La perte InfoNCE (utilisée par CLIP et de nombreux modèles d'embedding) : étant donné un lot de N paires positives, traiter les N−1 items non correspondants dans le lot comme exemples négatifs. La perte pousse les embeddings des paires positives plus proches et les embeddings des paires négatives plus loin. L'idée clé : tu n'as pas besoin d'exemples négatifs explicitement étiquetés — les autres items du lot servent de négatifs gratuitement, rendant l'approche très scalable.
En vision, l'apprentissage contrastif crée des paires positives par augmentation de données : deux recadrages aléatoires de la même image sont une paire positive (ils montrent le même contenu sous différents angles). Des images différentes forment les paires négatives. Le modèle apprend que les vues augmentées devraient avoir des embeddings similaires tandis que les images différentes devraient avoir des embeddings différents. Cela apprend des représentations visuelles utiles sans aucun label — de la pure auto-supervision.

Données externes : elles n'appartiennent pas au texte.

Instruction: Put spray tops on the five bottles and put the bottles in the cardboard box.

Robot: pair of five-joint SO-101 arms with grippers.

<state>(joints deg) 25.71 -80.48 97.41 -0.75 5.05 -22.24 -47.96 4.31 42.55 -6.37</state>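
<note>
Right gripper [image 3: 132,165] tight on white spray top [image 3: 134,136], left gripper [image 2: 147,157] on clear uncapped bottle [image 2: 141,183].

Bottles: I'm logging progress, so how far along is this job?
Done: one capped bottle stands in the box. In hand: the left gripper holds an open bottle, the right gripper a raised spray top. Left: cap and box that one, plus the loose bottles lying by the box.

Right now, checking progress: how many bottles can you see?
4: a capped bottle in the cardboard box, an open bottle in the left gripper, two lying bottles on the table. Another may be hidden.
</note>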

Tous les négatifs ne sont pas également utiles pour l'apprentissage. Les "négatifs difficiles" — des items similaires mais non correspondants — fournissent le plus de signal d'apprentissage. Pour une requête sur "les frameworks web Python", un négatif difficile pourrait être un document sur "la science des données Python" (sujet similaire, mauvaise réponse) plutôt qu'un document sur "les recettes de cuisine" (évidemment sans rapport). L'extraction de négatifs difficiles est une technique clé pour entraîner des modèles d'embedding de haute qualité.